**Dataset records**

■ ■ ■ ■

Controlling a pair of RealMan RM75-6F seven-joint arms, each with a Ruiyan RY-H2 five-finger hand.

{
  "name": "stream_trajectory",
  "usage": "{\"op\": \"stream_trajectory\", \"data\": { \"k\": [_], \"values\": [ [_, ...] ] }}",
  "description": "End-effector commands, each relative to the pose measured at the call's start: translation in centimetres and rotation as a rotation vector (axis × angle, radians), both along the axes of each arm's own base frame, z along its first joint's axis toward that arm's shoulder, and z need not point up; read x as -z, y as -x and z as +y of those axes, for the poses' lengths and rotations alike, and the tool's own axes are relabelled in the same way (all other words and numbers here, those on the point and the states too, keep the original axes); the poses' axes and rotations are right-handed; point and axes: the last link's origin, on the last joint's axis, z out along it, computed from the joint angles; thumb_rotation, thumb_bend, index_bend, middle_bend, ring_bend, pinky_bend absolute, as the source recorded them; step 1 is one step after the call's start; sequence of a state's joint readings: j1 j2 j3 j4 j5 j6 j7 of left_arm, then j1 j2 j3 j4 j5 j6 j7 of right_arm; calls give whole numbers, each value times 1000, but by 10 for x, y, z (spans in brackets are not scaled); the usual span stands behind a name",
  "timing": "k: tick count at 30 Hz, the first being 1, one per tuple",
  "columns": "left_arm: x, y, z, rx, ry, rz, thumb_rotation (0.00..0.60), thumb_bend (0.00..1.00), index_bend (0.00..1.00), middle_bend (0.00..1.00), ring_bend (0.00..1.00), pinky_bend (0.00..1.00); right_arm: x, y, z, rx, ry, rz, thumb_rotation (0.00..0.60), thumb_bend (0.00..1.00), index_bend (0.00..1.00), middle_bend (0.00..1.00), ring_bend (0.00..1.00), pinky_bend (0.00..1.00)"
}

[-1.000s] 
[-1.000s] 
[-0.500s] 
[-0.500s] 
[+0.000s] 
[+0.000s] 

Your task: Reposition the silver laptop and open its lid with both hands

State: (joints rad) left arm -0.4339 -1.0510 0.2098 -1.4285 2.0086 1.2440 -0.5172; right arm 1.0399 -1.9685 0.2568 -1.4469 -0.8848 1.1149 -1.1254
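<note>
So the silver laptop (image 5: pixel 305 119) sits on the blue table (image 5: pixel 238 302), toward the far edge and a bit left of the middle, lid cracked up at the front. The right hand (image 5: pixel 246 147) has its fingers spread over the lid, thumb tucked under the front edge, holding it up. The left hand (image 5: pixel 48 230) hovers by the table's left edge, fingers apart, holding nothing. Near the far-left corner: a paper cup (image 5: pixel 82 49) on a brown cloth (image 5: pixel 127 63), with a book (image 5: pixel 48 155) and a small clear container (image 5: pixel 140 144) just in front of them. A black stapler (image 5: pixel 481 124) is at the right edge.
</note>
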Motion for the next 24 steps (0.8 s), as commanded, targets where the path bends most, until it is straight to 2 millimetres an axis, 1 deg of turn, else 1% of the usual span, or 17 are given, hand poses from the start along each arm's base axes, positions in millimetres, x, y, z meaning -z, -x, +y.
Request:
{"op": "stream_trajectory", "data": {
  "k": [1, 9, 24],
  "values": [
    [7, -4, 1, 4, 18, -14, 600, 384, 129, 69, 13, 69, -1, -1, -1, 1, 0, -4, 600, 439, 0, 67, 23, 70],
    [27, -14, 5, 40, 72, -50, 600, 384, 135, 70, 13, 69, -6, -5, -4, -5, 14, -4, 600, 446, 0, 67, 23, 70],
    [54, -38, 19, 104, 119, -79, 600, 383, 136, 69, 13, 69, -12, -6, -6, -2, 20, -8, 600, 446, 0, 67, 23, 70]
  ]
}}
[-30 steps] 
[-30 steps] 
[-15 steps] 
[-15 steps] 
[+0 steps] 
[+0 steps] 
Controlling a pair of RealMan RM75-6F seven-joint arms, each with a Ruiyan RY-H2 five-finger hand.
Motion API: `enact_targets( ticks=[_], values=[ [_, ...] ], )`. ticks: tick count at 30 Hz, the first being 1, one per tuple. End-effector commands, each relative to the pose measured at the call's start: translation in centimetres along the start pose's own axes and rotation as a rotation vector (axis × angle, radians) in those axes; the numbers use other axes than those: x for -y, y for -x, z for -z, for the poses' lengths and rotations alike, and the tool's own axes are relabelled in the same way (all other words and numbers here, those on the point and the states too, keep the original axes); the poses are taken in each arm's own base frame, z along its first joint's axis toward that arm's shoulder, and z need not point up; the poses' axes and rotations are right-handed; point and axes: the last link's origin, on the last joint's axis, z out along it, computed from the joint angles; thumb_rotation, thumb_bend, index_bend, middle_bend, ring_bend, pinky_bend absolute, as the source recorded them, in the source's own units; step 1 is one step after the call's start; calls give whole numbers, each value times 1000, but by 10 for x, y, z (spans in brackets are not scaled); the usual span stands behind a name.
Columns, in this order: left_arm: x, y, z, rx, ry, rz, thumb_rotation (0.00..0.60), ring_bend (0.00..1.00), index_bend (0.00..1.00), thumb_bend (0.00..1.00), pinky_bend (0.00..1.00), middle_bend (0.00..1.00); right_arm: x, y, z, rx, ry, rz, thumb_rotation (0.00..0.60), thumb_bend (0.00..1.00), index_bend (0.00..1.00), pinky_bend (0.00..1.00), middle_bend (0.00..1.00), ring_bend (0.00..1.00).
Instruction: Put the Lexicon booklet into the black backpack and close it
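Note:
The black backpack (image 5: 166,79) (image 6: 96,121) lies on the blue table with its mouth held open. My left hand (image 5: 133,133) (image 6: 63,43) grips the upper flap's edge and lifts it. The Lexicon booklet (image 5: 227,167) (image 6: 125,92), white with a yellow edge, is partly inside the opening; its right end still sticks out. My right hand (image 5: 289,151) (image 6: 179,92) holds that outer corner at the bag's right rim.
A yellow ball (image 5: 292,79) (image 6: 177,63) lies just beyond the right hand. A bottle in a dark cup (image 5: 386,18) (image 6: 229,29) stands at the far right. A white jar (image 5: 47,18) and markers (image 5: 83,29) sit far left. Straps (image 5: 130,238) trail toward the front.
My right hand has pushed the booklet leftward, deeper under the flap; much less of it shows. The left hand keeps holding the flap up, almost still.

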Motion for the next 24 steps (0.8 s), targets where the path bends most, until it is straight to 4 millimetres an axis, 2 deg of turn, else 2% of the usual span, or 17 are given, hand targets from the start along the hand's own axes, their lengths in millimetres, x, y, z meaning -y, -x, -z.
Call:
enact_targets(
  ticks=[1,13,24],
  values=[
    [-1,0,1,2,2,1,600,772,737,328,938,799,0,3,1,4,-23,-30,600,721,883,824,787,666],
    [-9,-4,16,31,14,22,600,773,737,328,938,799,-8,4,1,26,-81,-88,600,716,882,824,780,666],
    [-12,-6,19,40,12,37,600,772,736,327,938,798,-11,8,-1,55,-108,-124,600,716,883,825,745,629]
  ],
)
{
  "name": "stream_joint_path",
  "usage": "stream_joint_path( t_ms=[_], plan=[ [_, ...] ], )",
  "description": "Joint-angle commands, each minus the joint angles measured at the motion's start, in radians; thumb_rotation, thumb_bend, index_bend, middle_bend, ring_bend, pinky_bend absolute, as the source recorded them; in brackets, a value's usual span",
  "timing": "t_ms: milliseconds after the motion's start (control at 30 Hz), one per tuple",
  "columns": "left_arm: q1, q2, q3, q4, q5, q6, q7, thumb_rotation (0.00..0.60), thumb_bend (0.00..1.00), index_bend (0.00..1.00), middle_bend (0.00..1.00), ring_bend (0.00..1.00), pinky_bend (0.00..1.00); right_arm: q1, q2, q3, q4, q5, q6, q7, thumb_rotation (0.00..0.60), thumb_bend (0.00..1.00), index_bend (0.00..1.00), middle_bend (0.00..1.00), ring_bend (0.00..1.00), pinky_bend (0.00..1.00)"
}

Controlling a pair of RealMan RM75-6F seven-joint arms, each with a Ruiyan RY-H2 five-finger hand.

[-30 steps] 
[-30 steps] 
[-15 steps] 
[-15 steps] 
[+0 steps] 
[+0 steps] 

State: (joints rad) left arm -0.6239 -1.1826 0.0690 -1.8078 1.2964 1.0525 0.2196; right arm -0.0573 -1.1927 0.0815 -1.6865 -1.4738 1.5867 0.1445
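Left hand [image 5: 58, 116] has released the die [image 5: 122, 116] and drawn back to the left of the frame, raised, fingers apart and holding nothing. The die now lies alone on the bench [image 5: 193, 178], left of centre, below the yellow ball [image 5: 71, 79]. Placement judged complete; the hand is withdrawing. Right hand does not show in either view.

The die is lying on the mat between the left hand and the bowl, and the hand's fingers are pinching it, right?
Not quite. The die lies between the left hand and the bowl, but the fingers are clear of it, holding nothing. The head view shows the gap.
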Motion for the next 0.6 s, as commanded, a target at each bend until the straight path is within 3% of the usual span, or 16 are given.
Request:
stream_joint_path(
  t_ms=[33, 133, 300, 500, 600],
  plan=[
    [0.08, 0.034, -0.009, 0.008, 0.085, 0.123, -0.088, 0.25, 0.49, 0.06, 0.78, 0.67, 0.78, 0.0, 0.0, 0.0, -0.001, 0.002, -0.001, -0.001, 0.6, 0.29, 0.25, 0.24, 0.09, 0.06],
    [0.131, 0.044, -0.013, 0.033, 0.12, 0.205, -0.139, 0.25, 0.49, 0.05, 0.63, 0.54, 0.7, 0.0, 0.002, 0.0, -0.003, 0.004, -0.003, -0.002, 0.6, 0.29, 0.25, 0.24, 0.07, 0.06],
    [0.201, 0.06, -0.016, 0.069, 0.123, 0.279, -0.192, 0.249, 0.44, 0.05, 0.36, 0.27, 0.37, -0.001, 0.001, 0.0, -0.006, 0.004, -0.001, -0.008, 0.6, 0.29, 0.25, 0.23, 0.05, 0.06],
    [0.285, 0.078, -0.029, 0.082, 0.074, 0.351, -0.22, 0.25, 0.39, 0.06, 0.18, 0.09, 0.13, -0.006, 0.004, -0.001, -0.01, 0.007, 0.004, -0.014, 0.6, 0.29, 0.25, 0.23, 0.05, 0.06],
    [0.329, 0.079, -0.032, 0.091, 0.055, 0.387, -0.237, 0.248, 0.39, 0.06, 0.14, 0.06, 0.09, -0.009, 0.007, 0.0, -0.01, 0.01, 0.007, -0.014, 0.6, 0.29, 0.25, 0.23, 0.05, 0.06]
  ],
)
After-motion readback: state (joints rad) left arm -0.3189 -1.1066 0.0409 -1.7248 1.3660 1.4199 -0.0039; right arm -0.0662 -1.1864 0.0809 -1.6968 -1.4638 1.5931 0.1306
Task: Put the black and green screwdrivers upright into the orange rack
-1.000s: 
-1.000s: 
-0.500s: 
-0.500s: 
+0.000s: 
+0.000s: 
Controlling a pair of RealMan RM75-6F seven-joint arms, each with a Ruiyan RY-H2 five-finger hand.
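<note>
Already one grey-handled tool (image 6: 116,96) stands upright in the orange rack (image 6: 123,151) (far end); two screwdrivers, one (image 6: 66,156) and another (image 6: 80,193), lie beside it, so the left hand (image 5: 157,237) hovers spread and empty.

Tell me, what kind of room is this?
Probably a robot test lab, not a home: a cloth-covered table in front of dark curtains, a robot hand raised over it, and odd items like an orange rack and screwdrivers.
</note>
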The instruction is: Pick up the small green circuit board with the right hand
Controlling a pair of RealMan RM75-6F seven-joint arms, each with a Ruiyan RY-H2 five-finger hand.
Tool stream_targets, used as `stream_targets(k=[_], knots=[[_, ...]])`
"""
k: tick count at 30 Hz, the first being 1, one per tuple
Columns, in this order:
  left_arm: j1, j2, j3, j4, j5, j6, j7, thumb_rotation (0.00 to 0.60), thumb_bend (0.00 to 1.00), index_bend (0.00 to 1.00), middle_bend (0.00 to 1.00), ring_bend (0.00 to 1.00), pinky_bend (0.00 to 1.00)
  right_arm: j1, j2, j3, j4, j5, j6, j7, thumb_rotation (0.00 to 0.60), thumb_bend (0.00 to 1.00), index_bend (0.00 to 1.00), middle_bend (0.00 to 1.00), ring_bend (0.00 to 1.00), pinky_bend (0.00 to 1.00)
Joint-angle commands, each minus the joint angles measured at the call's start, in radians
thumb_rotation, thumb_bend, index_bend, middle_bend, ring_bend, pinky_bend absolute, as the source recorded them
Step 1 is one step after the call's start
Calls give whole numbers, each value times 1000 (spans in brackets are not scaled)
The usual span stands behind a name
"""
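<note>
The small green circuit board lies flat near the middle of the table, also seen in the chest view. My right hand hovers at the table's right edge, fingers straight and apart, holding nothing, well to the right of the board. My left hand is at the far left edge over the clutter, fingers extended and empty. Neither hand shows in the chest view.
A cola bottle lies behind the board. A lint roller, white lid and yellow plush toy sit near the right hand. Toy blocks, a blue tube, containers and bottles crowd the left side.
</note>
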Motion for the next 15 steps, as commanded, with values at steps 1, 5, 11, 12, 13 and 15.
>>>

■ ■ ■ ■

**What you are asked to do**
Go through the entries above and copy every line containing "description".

**Answer space**
  "description": "End-effector commands, each relative to the pose measured at the call's start: translation in centimetres and rotation as a rotation vector (axis × angle, radians), both along the axes of each arm's own base frame, z along its first joint's axis toward that arm's shoulder, and z need not point up; read x as -z, y as -x and z as +y of those axes, for the poses' lengths and rotations alike, and the tool's own axes are relabelled in the same way (all other words and numbers here, those on the point and the states too, keep the original axes); the poses' axes and rotations are right-handed; point and axes: the last link's origin, on the last joint's axis, z out along it, computed from the joint angles; thumb_rotation, thumb_bend, index_bend, middle_bend, ring_bend, pinky_bend absolute, as the source recorded them; step 1 is one step after the call's start; sequence of a state's joint readings: j1 j2 j3 j4 j5 j6 j7 of left_arm, then j1 j2 j3 j4 j5 j6 j7 of right_arm; calls give whole numbers, each value times 1000, but by 10 for x, y, z (spans in brackets are not scaled); the usual span stands behind a name",
  "description": "Joint-angle commands, each minus the joint angles measured at the motion's start, in radians; thumb_rotation, thumb_bend, index_bend, middle_bend, ring_bend, pinky_bend absolute, as the source recorded them; in brackets, a value's usual span",

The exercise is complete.